Thema dieses Vortrages ist eine Auseinandersetzung mit dem Fremdsein.
Immer wieder kamen im Laufe der Geschichte Tirols "Fremde" ins Land.
Ebenso gibt es eine lange Geschichte von Tirolern, die in die "Fremde" mussten, um ihr Brot zu verdienen. Erinnert sei dabei an die Schwabenkinder und an die Auswanderer nach Pozuzo (Peru) und Dreizehnlinden (Brasilien). Manche Tiroler mussten wegen ihres Glaubens in die Fremde, weil sie Protestanten oder Wiedertäufer wie die Hutterer waren; manche blieben zwar im Lande, wurden aber wegen ihres "anderen"

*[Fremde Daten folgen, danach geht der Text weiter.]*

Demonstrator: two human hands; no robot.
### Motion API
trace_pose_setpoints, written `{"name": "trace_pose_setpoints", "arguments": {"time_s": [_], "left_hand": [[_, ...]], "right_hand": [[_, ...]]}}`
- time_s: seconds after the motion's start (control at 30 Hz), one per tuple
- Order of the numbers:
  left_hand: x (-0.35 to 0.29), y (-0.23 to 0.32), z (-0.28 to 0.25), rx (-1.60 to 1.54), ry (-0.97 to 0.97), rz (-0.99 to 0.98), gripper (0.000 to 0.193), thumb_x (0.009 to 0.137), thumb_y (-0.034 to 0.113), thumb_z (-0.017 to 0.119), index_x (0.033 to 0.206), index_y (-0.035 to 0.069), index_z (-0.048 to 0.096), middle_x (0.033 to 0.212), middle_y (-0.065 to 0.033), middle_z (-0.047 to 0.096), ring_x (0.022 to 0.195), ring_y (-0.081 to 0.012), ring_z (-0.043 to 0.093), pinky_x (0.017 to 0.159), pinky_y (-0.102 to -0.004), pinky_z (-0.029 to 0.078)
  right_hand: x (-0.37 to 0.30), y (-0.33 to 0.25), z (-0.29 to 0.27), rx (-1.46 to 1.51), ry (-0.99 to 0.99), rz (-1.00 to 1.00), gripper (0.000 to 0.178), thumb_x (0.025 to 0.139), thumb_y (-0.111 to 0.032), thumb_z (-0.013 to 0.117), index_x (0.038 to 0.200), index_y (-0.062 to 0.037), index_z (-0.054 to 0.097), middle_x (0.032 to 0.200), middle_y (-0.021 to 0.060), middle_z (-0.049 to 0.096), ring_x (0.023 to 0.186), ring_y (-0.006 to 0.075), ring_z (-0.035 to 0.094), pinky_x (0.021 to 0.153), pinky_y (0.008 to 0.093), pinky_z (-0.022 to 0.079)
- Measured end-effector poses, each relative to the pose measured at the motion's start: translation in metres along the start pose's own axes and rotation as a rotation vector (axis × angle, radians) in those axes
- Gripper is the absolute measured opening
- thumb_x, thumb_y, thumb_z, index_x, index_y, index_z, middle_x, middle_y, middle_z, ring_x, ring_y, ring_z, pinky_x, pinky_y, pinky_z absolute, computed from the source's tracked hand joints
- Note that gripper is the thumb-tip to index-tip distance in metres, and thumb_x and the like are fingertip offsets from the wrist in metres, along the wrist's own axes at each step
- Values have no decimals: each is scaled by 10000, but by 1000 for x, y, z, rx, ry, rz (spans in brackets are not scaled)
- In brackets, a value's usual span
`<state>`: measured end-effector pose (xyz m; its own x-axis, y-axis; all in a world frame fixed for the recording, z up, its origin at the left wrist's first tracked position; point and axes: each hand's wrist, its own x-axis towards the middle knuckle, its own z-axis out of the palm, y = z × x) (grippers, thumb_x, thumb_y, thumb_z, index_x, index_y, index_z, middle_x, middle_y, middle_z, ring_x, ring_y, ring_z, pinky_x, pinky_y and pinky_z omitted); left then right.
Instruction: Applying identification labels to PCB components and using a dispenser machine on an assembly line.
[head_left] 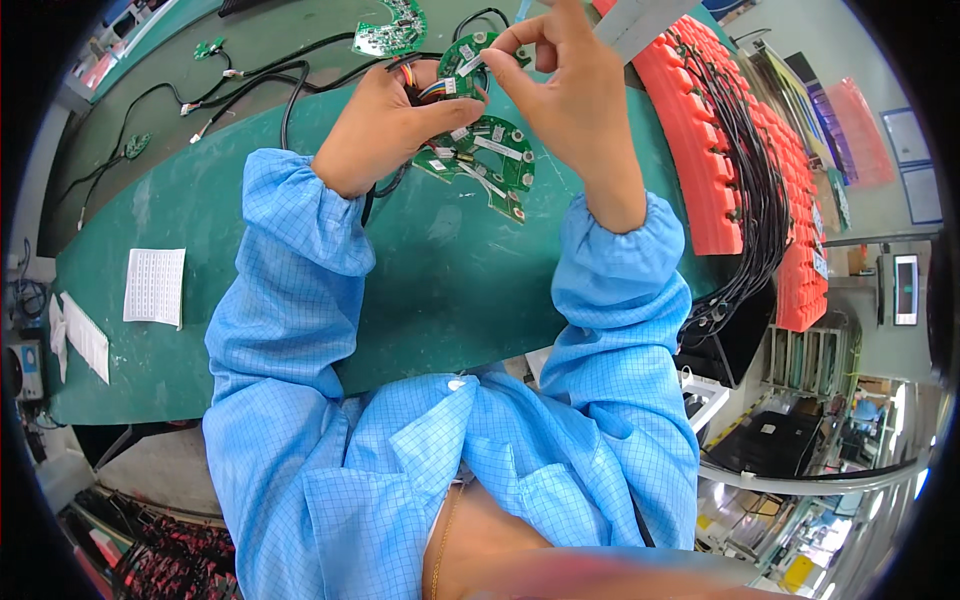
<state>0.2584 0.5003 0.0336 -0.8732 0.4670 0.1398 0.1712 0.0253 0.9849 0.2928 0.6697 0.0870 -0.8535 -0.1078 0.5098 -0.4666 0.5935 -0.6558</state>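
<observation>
My left hand (378,130) grips a curved green circuit board (458,60) near the far side of the table, its thumb lying over the board's near edge. Coloured wires (436,89) plug into that board by a white connector. With thumb and forefinger closed together, my right hand (575,95) pinches the end of a small white label (470,66) at the board's surface. Just below, a second curved green board (500,150) with white strips on it hangs or lies near my left thumb; whether it is joined to the first, I cannot tell.
A third curved board (392,28) lies beyond my hands. Black cables (290,75) with small boards run left across the green table (450,270). A printed label sheet (154,286) lies at left. Red foam trays (690,150) with bundled black cables (765,190) line the right.
</observation>
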Motion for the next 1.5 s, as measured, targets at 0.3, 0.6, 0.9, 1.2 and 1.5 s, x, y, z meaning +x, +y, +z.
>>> {"name": "trace_pose_setpoints", "arguments": {"time_s": [0.3,0.6,0.9,1.2,1.5], "left_hand": [[5,7,-7,58,-191,-322,511,907,533,514,1013,33,515,791,-16,539,628,-77,507,523,-232,405],[6,-19,5,19,-134,141,410,968,399,470,1246,103,520,873,-28,620,632,-62,541,476,-201,428],[4,-4,-5,-433,-276,-44,534,868,342,625,1235,-21,488,900,-89,637,681,-84,594,590,-198,486],[3,-4,9,-125,38,23,305,781,162,746,1017,44,595,776,18,639,601,-24,525,482,-190,374],[2,1,11,-44,-12,-2,301,793,121,722,1032,8,578,821,-21,663,706,-55,592,554,-210,417]], "right_hand": [[1,35,-24,106,191,-28,487,839,-131,687,1264,-48,464,870,41,627,744,67,552,642,255,454],[12,31,-25,509,-165,123,829,755,40,711,1431,-88,248,1043,90,591,894,130,589,800,274,490],[25,43,-13,451,-110,-745,839,749,139,595,1458,-92,210,1011,63,575,943,138,584,846,279,475],[5,34,-20,413,-35,225,179,818,-103,690,946,13,644,1006,75,581,879,110,552,728,233,445],[13,40,5,102,143,-630,125,824,-129,673,862,-12,652,965,86,562,796,162,539,687,265,443]]}}
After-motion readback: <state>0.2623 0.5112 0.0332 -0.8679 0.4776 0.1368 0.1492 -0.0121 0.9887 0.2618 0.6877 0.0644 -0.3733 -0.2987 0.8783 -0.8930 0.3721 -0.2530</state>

Glaubens verfolgt wie z. B. jüdische Tiroler. Ein Blick in unsere Landesgeschichte zeigt, dass sich unsere Zeit mit ihren Fragen in diesem Thema wiederspiegelt.
Referent: Dr. Peter Stöger
Beitrag: Freiwillige Spenden
Gemeinsame Veranstaltung mit dem Integrationszentrum Wörgl und dem Katholischen Bildungswerk Wörgl.